▸ Exercise prompt: What's wanted here is the full listing below, repeated exactly, with no images in it.

▸ Data supplied:
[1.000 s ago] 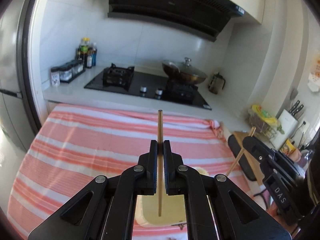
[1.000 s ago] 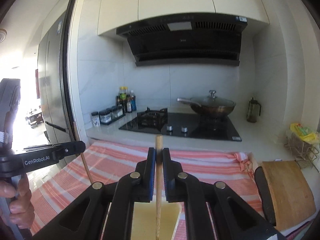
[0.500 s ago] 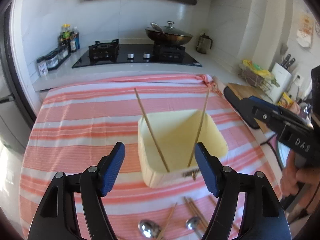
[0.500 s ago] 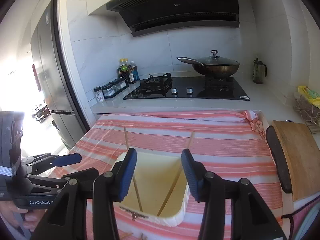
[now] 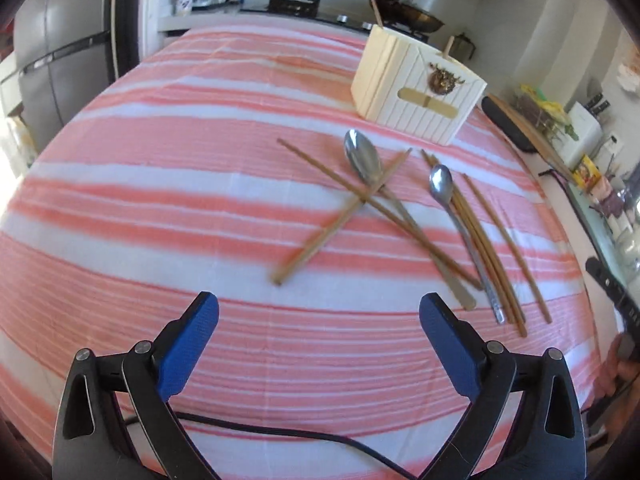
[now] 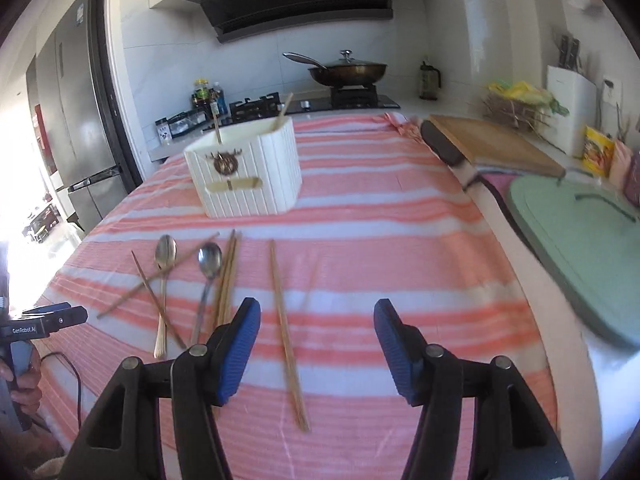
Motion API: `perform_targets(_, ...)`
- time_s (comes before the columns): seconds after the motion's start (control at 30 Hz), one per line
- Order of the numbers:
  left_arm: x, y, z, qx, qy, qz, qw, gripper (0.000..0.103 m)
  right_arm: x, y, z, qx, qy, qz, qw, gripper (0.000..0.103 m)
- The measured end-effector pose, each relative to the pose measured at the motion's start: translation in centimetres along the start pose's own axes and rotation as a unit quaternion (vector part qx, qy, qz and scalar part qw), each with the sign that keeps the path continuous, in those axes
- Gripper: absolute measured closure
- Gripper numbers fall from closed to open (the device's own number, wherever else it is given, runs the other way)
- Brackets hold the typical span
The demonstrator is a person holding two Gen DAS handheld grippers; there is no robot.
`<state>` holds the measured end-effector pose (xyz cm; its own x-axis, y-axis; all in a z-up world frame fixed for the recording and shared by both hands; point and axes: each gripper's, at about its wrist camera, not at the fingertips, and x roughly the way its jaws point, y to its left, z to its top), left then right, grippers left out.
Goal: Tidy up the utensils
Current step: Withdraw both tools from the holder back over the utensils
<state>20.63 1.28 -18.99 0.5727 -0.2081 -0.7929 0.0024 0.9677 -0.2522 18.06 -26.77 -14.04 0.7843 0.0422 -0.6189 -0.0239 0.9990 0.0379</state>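
Right wrist view: worktop (image 6: 360, 184) under a pink-and-white striped cloth (image 6: 380, 240), hob and lidded pan (image 6: 348, 70) beyond its far edge, wooden board (image 6: 496, 146) and green board (image 6: 580, 228) along its right edge. Cream ribbed box (image 6: 248, 170) stands toward the far edge, left of centre; two chopsticks (image 6: 284, 110) lean upright inside it, tips above the rim. Between box and near edge, loose utensils lie flat on the cloth: two spoons (image 6: 208, 260), bowls toward the box; two crossed chopsticks over the left spoon's handle; a tight bundle of chopsticks just right of the second spoon; one single chopstick (image 6: 286, 332) apart to the right, running toward the near edge.

Right gripper (image 6: 318, 328): jaws partly apart, just been opening, nothing between the pads; the single chopstick lies on the cloth below the gap, nearer the left pad.

Left wrist view: left gripper (image 5: 318, 318) above the near edge, jaws wide, just been opening, empty. The crossed chopsticks (image 5: 340, 212) lie ahead of it, box (image 5: 416, 88) farther off.
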Motion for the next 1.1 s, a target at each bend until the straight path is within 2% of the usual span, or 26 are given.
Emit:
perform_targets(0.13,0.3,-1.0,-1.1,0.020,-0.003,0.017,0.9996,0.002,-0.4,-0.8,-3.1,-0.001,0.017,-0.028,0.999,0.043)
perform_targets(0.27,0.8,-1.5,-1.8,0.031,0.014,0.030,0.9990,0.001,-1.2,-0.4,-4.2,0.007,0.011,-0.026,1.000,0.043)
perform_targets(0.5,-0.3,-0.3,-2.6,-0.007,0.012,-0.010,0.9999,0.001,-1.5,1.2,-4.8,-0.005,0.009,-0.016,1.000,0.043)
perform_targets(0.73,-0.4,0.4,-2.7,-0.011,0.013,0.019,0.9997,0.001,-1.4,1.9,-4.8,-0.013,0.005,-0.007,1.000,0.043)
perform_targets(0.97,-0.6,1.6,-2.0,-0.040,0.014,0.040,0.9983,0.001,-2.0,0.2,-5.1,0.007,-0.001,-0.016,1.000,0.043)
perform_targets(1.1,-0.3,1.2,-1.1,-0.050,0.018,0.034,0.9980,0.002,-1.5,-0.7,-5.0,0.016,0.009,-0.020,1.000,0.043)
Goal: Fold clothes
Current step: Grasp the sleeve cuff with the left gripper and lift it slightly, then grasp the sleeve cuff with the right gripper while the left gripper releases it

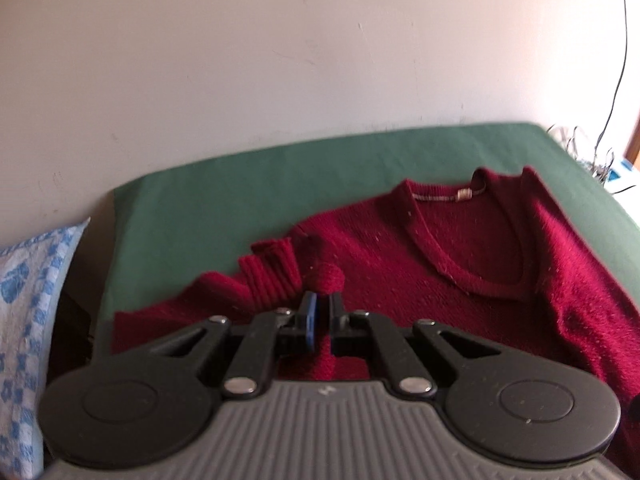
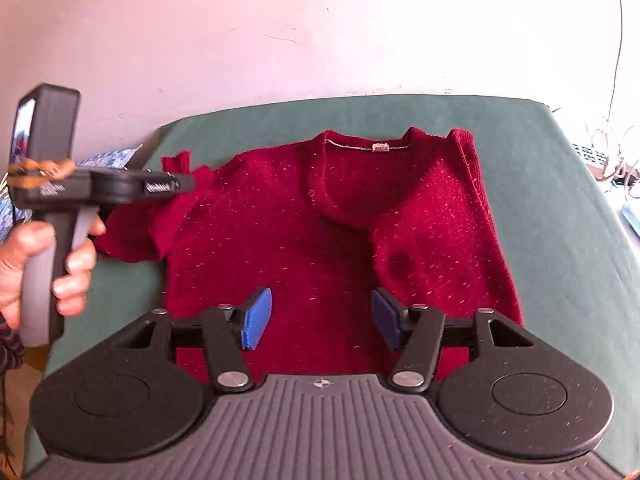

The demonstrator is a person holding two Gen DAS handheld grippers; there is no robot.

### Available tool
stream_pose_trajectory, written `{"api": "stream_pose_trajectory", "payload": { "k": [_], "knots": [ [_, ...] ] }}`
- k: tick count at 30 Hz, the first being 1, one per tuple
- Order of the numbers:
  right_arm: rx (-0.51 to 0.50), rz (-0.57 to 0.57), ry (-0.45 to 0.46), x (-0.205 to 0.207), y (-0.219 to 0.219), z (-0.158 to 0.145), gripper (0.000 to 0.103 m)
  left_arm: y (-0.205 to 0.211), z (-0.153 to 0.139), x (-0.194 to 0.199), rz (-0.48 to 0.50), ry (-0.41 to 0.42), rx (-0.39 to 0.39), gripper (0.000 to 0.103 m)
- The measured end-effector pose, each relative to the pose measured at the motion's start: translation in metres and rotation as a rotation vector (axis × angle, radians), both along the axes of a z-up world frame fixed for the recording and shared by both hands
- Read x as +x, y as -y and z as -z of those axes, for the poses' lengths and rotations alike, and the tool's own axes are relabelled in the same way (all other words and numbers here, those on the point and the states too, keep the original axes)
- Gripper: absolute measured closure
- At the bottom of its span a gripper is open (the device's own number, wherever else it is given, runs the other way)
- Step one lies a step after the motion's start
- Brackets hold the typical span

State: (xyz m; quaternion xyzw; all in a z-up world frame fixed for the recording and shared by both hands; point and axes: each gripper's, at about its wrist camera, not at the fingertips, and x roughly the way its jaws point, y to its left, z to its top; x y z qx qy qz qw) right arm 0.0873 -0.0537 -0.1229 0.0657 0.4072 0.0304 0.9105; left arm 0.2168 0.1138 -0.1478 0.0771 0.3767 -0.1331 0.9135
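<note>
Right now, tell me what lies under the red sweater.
The red sweater lies spread on a green cloth, which shows around it. Whatever that cloth covers, and anything beneath the knit itself, is hidden.

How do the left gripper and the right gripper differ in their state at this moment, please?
The left gripper has its jaws closed on a bunched fold of the red sweater near the ribbed cuff; the right gripper has its jaws wide apart and holds nothing. The left gripper works at the sweater's sleeve side, while the right gripper hovers over the sweater's lower body. Both have blue pads on black linkages.
</note>
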Motion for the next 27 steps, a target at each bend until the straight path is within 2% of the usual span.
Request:
{"api": "stream_pose_trajectory", "payload": {
  "k": [8,11,14,19,21,27],
  "knots": [
    [0.067,-0.055,-0.027,0.021,0.057,-0.004,0.044,0.056,0.015,-0.014,-0.077,0.007,0.100,0.100],
    [0.086,-0.062,-0.038,0.030,0.074,-0.006,0.043,0.068,0.027,-0.019,-0.101,-0.005,0.102,0.084],
    [0.068,-0.089,-0.046,0.039,0.079,-0.010,0.043,0.077,0.035,-0.028,-0.086,-0.003,0.095,0.059],
    [0.065,-0.143,-0.057,0.058,0.069,-0.013,0.041,0.076,0.037,-0.045,-0.053,0.034,0.094,0.044],
    [0.069,-0.138,-0.058,0.066,0.059,-0.012,0.039,0.066,0.035,-0.053,-0.049,0.043,0.088,0.031],
    [0.216,-0.153,-0.089,0.099,0.020,0.001,0.036,0.040,0.041,-0.081,-0.013,0.077,0.153,0.030]
  ]
}}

▸ Response below:
[1.000 s ago] 
[1.000 s ago] 
[0.500 s ago] 
[0.500 s ago] 
[now] 
[now] 
Motion API: `perform_targets(_, ...)`
- time_s (comes before the columns): seconds after the motion's start (control at 30 Hz), one per line
- Order of the numbers:
  left_arm: x, y, z, qx, qy, qz, qw, gripper (0.000..0.103 m)
  right_arm: x, y, z, qx, qy, qz, qw, gripper (0.000..0.103 m)
- The measured end-effector pose, each relative to the pose measured at the motion's start: translation in centimetres along the start pose's own axes and rotation as a unit quaternion (vector part qx, qy, qz and scalar part qw), each with the sign that keeps the path continuous, in those axes
- Gripper: absolute measured closure
- Gripper numbers fall from closed to open (the device's own number, wherever else it is given, runs the other way)
- Brackets hold the typical span
The demonstrator is a person holding two Gen DAS handheld grippers; there is no robot.
`<state>` holds the measured end-effector pose (xyz cm; its own x-axis, y-axis; all in a z-up world frame fixed for the recording and shared by both hands; point and axes: each gripper's, at about its wrist camera, not at the fingertips, and x roughly the way its jaws point, y to its left, z to its top), left then right, grippers left out.
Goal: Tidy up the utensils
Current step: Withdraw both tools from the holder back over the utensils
<state>20.63 1.28 -18.99 0.5727 -0.2081 -0.7929 0.0024 0.9677 -0.2522 18.06 -26.77 -14.04 0.7843 0.0422 -0.6189 -0.0239 0.9990 0.0379</state>
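Right wrist view: worktop (image 6: 360, 184) under a pink-and-white striped cloth (image 6: 380, 240), hob and lidded pan (image 6: 348, 70) beyond its far edge, wooden board (image 6: 496, 146) and green board (image 6: 580, 228) along its right edge. Cream ribbed box (image 6: 248, 170) stands toward the far edge, left of centre; two chopsticks (image 6: 284, 110) lean upright inside it, tips above the rim. Between box and near edge, loose utensils lie flat on the cloth: two spoons (image 6: 208, 260), bowls toward the box; two crossed chopsticks over the left spoon's handle; a tight bundle of chopsticks just right of the second spoon; one single chopstick (image 6: 286, 332) apart to the right, running toward the near edge.

Right gripper (image 6: 318, 328): jaws partly apart, just been opening, nothing between the pads; the single chopstick lies on the cloth below the gap, nearer the left pad.

Left wrist view: left gripper (image 5: 318, 318) above the near edge, jaws wide, just been opening, empty. The crossed chopsticks (image 5: 340, 212) lie ahead of it, box (image 5: 416, 88) farther off.
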Motion for the next 1.1 s, a target at each bend until the straight path is within 2% of the usual span, or 26 are given.
Emit:
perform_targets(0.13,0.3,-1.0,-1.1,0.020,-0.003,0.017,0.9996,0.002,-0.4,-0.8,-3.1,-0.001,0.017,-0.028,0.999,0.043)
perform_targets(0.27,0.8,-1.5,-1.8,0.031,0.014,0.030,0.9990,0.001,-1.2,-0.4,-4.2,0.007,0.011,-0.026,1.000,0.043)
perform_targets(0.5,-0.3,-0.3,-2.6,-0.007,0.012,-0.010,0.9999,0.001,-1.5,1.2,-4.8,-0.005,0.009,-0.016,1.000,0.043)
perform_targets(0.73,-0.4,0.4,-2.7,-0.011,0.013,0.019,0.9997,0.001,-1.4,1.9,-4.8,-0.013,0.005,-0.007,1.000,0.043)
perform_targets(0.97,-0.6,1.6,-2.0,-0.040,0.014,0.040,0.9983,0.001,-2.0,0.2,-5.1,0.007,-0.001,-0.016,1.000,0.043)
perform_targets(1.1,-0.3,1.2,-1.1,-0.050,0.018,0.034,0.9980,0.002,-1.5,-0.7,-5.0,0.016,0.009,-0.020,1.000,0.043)
Goal: Fold clothes
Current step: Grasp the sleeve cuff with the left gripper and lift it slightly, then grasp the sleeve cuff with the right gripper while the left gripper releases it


The demonstrator is a person holding two Gen DAS handheld grippers; there is no robot.

### Available tool
stream_pose_trajectory, written `{"api": "stream_pose_trajectory", "payload": { "k": [_], "knots": [ [_, ...] ] }}`
- k: tick count at 30 Hz, the first being 1, one per tuple
- Order of the numbers:
  right_arm: rx (-0.51 to 0.50), rz (-0.57 to 0.57), ry (-0.45 to 0.46), x (-0.205 to 0.207), y (-0.219 to 0.219), z (-0.158 to 0.145), gripper (0.000 to 0.103 m)
  left_arm: y (-0.205 to 0.211), z (-0.153 to 0.139), x (-0.194 to 0.199), rz (-0.48 to 0.50), ry (-0.41 to 0.42), rx (-0.39 to 0.39), gripper (0.000 to 0.103 m)
- The measured end-effector pose, each relative to the pose measured at the motion's start: translation in metres and rotation as a rotation vector (axis × angle, radians), both along the axes of a z-up world frame fixed for the recording and shared by both hands
- Read x as +x, y as -y and z as -z of those axes, for the poses' lengths and rotations alike, and the tool's own axes are relabelled in the same way (all other words and numbers here, those on the point and the states too, keep the original axes)
- Gripper: absolute measured closure
- At the bottom of its span a gripper is open (the device's own number, wherever else it is given, runs the other way)
- Step one lies a step after the motion's start
- Brackets hold the typical span

State: (xyz m; quaternion xyzw; all in a z-up world frame fixed for the recording and shared by both hands; point and axes: each gripper's, at about its wrist camera, not at the fingertips, and x roughly the way its jaws point, y to its left, z to its top; x y z qx qy qz qw) right arm 0.0873 -0.0537 -0.1229 0.0657 0.4072 0.0304 0.9105; left arm 0.2168 0.1138 -0.1478 0.0771 0.3767 -0.1331 0.9135
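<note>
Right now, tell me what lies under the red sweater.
The red sweater lies spread on a green cloth, which shows around it. Whatever that cloth covers, and anything beneath the knit itself, is hidden.

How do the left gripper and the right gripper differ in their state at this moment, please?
The left gripper has its jaws closed on a bunched fold of the red sweater near the ribbed cuff; the right gripper has its jaws wide apart and holds nothing. The left gripper works at the sweater's sleeve side, while the right gripper hovers over the sweater's lower body. Both have blue pads on black linkages.
</note>
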Motion for the next 27 steps, a target at each bend until the straight path is within 2% of the usual span.
Request:
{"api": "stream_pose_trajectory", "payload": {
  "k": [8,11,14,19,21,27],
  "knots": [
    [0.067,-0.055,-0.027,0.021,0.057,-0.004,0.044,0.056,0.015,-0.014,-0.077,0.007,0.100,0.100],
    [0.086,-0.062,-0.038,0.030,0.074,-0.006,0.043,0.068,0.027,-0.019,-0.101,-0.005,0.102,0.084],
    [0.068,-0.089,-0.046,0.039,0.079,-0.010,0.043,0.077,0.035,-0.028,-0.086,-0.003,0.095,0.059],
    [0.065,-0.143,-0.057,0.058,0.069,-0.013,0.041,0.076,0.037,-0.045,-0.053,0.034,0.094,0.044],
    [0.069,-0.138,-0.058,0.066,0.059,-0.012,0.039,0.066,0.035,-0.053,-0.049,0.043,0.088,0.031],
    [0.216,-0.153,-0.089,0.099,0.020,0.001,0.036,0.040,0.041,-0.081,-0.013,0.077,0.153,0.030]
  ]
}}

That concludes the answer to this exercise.